--- EXERCISE OBJECTIVE ---
Line by line, set down all the data below exactly, omitting any picture.

--- SUPPLIED INFORMATION ---
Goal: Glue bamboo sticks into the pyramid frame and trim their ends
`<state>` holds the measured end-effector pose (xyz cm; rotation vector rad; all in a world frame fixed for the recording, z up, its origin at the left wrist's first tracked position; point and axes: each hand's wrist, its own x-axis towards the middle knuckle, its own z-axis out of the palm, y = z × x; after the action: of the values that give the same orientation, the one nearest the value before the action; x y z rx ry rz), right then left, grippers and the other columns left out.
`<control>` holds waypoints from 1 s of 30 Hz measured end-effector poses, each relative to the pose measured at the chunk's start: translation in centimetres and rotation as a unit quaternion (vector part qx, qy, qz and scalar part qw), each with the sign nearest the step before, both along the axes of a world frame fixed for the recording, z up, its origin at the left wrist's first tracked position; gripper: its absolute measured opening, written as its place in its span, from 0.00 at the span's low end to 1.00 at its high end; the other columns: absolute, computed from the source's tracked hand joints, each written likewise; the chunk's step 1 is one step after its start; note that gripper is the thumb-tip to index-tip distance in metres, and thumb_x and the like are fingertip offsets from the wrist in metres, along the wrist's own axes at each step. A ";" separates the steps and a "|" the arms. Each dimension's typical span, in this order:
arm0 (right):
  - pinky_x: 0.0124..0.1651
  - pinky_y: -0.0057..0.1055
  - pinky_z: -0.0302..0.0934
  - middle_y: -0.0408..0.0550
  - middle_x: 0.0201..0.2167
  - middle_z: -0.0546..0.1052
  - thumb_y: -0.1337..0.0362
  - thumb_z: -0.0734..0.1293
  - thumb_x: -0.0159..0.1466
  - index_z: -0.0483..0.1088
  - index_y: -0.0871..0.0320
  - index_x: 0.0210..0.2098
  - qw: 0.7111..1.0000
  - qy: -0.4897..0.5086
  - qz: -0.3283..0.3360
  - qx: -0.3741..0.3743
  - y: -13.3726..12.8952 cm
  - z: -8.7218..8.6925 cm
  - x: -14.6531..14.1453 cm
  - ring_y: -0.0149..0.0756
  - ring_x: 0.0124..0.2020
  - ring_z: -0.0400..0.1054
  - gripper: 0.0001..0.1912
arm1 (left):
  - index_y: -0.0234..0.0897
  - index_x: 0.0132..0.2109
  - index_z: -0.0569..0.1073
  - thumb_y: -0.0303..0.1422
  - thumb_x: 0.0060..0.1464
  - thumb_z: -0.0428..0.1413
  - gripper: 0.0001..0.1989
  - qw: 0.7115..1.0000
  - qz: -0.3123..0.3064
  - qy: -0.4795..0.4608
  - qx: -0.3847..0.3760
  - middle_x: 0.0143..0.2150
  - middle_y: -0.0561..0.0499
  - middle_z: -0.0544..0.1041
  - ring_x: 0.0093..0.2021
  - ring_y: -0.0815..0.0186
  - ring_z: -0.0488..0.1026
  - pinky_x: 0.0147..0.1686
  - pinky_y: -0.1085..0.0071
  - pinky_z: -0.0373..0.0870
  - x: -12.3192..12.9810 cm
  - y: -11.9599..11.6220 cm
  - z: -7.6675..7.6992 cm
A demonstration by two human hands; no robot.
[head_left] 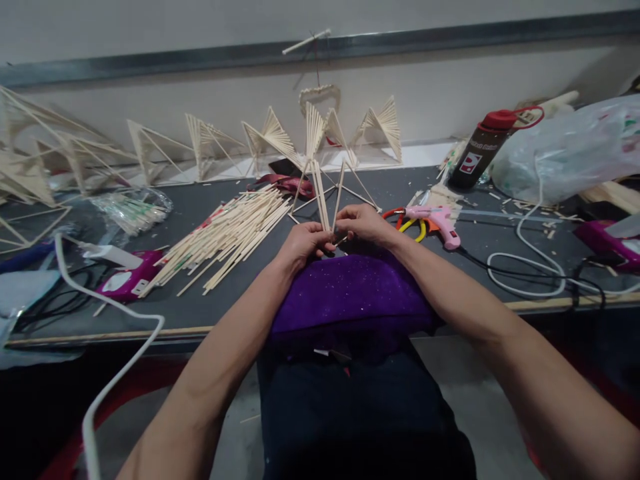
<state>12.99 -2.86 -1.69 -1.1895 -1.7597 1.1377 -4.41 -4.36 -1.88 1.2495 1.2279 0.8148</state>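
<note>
Purple cloth (pixel 350 293) below, stick frame (pixel 325 193) seemingly between fingers (pixel 327 241).

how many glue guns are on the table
1 clearly: a pink glue gun on the table, just right of the right hand. Purple items at the far right and left may be others; too unclear.

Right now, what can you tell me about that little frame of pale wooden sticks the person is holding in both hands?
The open frame of thin pale wooden sticks stands upright over the dark grey worktable, just beyond a purple sparkly cloth. Several sticks rise bunched together in the middle, while others slant out to form triangular outlines. The left hand and right hand pinch it at its base from either side. It looks light, unpainted and bare between the sticks. How its joints are fixed cannot be made out.
</note>
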 end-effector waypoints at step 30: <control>0.32 0.23 0.54 0.45 0.31 0.75 0.64 0.70 0.52 0.73 0.65 0.41 0.973 -0.212 0.023 0.087 -1.0 0.4 -0.9 0.29 0.31 0.66 0.18 | 0.32 0.30 0.73 0.30 0.47 0.59 0.04 0.998 -0.055 -0.007 -0.018 0.22 0.47 0.76 0.17 0.73 0.69 0.12 0.80 0.53 -0.8 0.9 0.2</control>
<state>12.04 -3.82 -1.30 -1.3600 -2.1655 0.7683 -5.21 -3.51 -1.73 1.2688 1.1477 0.7177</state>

--- THE ANSWER ---
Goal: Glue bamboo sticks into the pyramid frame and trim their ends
`<state>` holds the measured end-effector pose (xyz cm; rotation vector rad; all in a world frame fixed for the recording, z up, its origin at the left wrist's first tracked position; point and axes: each hand's wrist, its own x-axis towards the middle knuckle, its own z-axis out of the palm, y = z × x; after the action: of the values that give the same orientation, the one nearest the value before the action; x y z rx ry rz), right then left, grippers and the other columns left out.
`<control>` holds waypoints from 1 s of 30 Hz measured end-effector poses, each relative to the pose measured at the chunk's start: translation in centimetres and rotation as a unit quaternion (vector part qx, qy, qz and scalar part qw), each with the sign nearest the step before, both along the axes of a world frame fixed for the recording, z up, its origin at the left wrist's first tracked position; gripper: its absolute measured opening, written as its place in its span, from 0.00 at the span's low end to 1.00 at its high end; the other columns: absolute, computed from the source's tracked hand joints, each written likewise; the chunk's step 1 is one step after its start; note that gripper is the thumb-tip to index-tip distance in metres, and thumb_x and the like are fingertip offsets from the wrist in metres, along the wrist's own axes at each step. A ";" separates the steps and a "|" the arms. Each dimension's typical span, in this order:
arm0 (right):
  - pinky_x: 0.0124..0.1651
  - pinky_y: -0.0057..0.1055
  - pinky_z: -0.0302..0.0934
  - middle_y: -0.0408..0.0550
  - middle_x: 0.0201..0.2167
  - middle_z: -0.0546..0.1052
  - thumb_y: -0.1337..0.0362
  - thumb_z: -0.0734..0.1293
  - thumb_x: -0.0159..0.1466
  - index_z: -0.0483..0.1088
  - index_y: -0.0871..0.0320
  - index_x: 0.0210..0.2098
  - qw: 0.7111..1.0000
  - qy: -0.4897..0.5086
  - qz: -0.3283..0.3360
  - qx: -0.3741..0.3743
  - y: -13.3726..12.8952 cm
  - z: -8.7218..8.6925 cm
  - x: -14.6531..14.1453 cm
  - ring_y: -0.0149..0.0756
  - ring_x: 0.0124..0.2020
  - ring_z: -0.0400..0.1054
  - gripper: 0.0001..0.1912
arm1 (left):
  - index_y: -0.0234..0.0897
  - index_x: 0.0132..0.2109
  - index_z: -0.0569..0.1073
  - thumb_y: -0.0303..0.1422
  - thumb_x: 0.0060..0.1464
  - thumb_z: -0.0428..0.1413
  - gripper: 0.0001..0.1989
  - qw: 0.7115..1.0000
  - qz: -0.3123..0.3064
  - qy: -0.4795..0.4608
  - qx: -0.3847..0.3760
  - middle_x: 0.0143..0.2150
  - middle_y: -0.0561..0.0499
  - middle_z: -0.0544..0.1041
  - ring_x: 0.0093..0.2021
  - ring_y: -0.0815..0.0186
  - ring_z: -0.0488..0.1026
  - pinky_x: 0.0147..0.1686
  - pinky_y: -0.1085..0.0071
  - pinky_z: -0.0373..0.0870
  - x: -12.3192..12.9810 cm
  - y: -11.9599..11.6220 cm
  - z: -7.6675..7.6992 cm
A demonstration by two human hands; no robot.
[head_left] 
<state>12.99 -2.86 -1.69 -1.1895 -1.7597 1.1377 -4.41 -4.36 -1.88 1.2495 1.2279 0.8148</state>
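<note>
Purple cloth (pixel 350 293) below, stick frame (pixel 325 193) seemingly between fingers (pixel 327 241).

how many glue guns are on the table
1 clearly: a pink glue gun on the table, just right of the right hand. Purple items at the far right and left may be others; too unclear.

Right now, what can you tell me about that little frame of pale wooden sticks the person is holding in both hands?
The open frame of thin pale wooden sticks stands upright over the dark grey worktable, just beyond a purple sparkly cloth. Several sticks rise bunched together in the middle, while others slant out to form triangular outlines. The left hand and right hand pinch it at its base from either side. It looks light, unpainted and bare between the sticks. How its joints are fixed cannot be made out.
</note>
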 end-effector waypoints at step 30: <control>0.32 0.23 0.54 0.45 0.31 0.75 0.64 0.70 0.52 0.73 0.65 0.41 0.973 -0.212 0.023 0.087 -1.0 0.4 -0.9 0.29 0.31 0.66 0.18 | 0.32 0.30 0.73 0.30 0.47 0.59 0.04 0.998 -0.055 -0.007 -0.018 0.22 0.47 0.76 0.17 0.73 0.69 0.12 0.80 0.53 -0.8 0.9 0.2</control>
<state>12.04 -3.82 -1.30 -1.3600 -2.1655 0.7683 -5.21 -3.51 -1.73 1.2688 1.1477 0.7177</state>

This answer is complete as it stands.